Roma sotto allerta arancione: la rete invisibile di telecamere e volontari contro gli incendi
Roma si trova al centro di una allerta arancione per gli incendi boschivi, un segnale che il rischio non è solo teorico ma si sta concretizzando con l'avanzare del caldo estivo. La città non aspetta che il rogo divampare: ha già dispiegato una rete di prevenzione sofisticata, dove telecamere ad alta definizione puntate su Monte Cocci, Castel Fusano e altre zone critiche monitorano h24 ogni movimento, restituendo visioni nitide e l'esatta posizione georeferenziata di eventuali focolai. Questi dati confluiscono nella sala operativa della Protezione Civile del Comune, il cuore pulsante di un'organizzazione che tiene in pugno la risposta all'emergenza, pronta a far decollare i Canadair dalle 16 basi nazionali e a rifornirli in punti strategici indicati da mappe elaborate per le emergenze.
La macchina organizzativa per affrontare il grande caldo della prossima settimana è già in assetto di guerra. Centinaia di volontari di Protezione Civile, iscritti nell'albo regionale e appartenenti a oltre 30 associazioni accreditate, sono dislocati nei punti nevralgici della Capitale, riforniti di mezzi di spegnimento e pronti a intervenire. Sul fronte dei Vigili del Fuoco, dall'arrivo della stagione estiva l'impegno delle squadre boschive è stato raddoppiato: 8 nuove unità all'interno del GRA e 18 fuori, affiancate proprio da quei volontari che Giuseppe Sorrentino, direttore del Dipartimento della Protezione Civile di Roma Capitale, definisce fondamentali per l'avvistamento dei primi focolai e per il primo intervento per spegnere sul nascere gli incendi. Perché, come sottolinea Sorrentino, la vera battaglia «è nella prevenzione, nel fare in modo che le prime avvisaglie di un rogo non si trasformino in un incendio di vaste dimensioni».

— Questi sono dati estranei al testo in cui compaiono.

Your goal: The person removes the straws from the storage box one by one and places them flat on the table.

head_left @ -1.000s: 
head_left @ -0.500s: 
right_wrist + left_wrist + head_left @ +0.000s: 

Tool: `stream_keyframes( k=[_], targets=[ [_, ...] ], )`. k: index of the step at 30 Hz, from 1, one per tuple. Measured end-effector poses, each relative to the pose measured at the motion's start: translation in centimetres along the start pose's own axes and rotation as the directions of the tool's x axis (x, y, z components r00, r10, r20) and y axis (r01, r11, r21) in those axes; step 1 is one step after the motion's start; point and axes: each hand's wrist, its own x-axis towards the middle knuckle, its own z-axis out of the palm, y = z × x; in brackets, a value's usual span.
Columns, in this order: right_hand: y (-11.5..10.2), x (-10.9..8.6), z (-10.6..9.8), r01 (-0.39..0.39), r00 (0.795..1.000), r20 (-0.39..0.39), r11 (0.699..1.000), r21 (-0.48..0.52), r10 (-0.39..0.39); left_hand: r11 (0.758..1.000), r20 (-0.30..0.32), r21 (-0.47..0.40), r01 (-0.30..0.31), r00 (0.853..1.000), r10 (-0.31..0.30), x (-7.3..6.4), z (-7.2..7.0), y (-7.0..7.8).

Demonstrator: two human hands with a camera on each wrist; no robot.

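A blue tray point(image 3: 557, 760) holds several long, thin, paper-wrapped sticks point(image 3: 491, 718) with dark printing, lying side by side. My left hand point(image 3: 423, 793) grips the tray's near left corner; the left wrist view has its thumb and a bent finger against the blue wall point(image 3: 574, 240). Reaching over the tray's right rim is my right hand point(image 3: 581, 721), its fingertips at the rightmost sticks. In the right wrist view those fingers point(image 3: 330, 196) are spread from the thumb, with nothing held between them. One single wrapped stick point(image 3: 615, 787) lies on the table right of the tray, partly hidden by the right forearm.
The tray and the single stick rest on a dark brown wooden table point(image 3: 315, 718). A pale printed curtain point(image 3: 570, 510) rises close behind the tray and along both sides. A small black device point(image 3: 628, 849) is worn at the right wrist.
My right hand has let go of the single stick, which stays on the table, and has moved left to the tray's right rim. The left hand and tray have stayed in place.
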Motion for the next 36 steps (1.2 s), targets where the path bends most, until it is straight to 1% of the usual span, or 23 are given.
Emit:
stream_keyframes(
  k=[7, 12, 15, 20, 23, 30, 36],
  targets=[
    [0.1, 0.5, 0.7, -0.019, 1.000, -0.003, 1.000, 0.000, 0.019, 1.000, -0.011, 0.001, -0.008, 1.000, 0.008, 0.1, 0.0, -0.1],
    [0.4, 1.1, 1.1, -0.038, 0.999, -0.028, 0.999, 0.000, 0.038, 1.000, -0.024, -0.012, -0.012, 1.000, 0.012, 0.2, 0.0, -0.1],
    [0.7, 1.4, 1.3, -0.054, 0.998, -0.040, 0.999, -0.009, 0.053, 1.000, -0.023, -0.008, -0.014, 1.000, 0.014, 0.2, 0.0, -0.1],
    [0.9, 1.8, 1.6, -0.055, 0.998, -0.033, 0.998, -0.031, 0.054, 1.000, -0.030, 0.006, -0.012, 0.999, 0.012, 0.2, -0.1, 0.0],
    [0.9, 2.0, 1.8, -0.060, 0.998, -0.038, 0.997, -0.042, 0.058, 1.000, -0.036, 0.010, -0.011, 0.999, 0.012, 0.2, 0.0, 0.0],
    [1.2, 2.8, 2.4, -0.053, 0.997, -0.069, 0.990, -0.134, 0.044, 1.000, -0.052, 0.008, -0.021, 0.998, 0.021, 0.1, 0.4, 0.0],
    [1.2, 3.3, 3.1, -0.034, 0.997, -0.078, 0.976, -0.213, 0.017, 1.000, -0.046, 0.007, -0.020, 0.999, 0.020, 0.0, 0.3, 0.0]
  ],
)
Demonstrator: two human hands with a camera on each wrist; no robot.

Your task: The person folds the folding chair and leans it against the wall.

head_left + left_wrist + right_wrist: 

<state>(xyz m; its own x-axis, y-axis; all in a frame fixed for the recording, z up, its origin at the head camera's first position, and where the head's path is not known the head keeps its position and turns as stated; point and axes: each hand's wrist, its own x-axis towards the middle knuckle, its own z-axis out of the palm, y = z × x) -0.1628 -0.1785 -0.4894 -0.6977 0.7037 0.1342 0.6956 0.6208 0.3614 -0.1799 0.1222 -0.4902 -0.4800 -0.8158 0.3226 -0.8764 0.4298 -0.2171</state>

La prevenzione, in questo contesto, non è un concetto astratto ma una serie di azioni concrete e rigorose. I funzionari del Dipartimento hanno già aggiornato la mappa del rischio elaborando i casi registrati lo scorso anno, quando ci sono stati 685 incendi, osservando con speciale attenzione le Riserve Naturali della Capitale e i parchi storici come Villa Pamphilj, Villa Ada, il Parco della Caffarella, il Pineto e l'Appia Antica. Un primo segnale positivo emerge già: nel mese di giugno, nonostante il caldo, si sono registrate numeri in calo rispetto allo stesso mese dell'anno precedente, con 48 interventi e 13 avvistamenti di focolai contro i 179 e i 26 del 2025. Questo risultato è frutto anche dei sopralluoghi sul campo del Dipartimento di Protezione Civile, che insieme alla Polizia Locale monitora le zone a rischio, verificando l'assenza di accampamenti o situazioni pericolose come zone incolte.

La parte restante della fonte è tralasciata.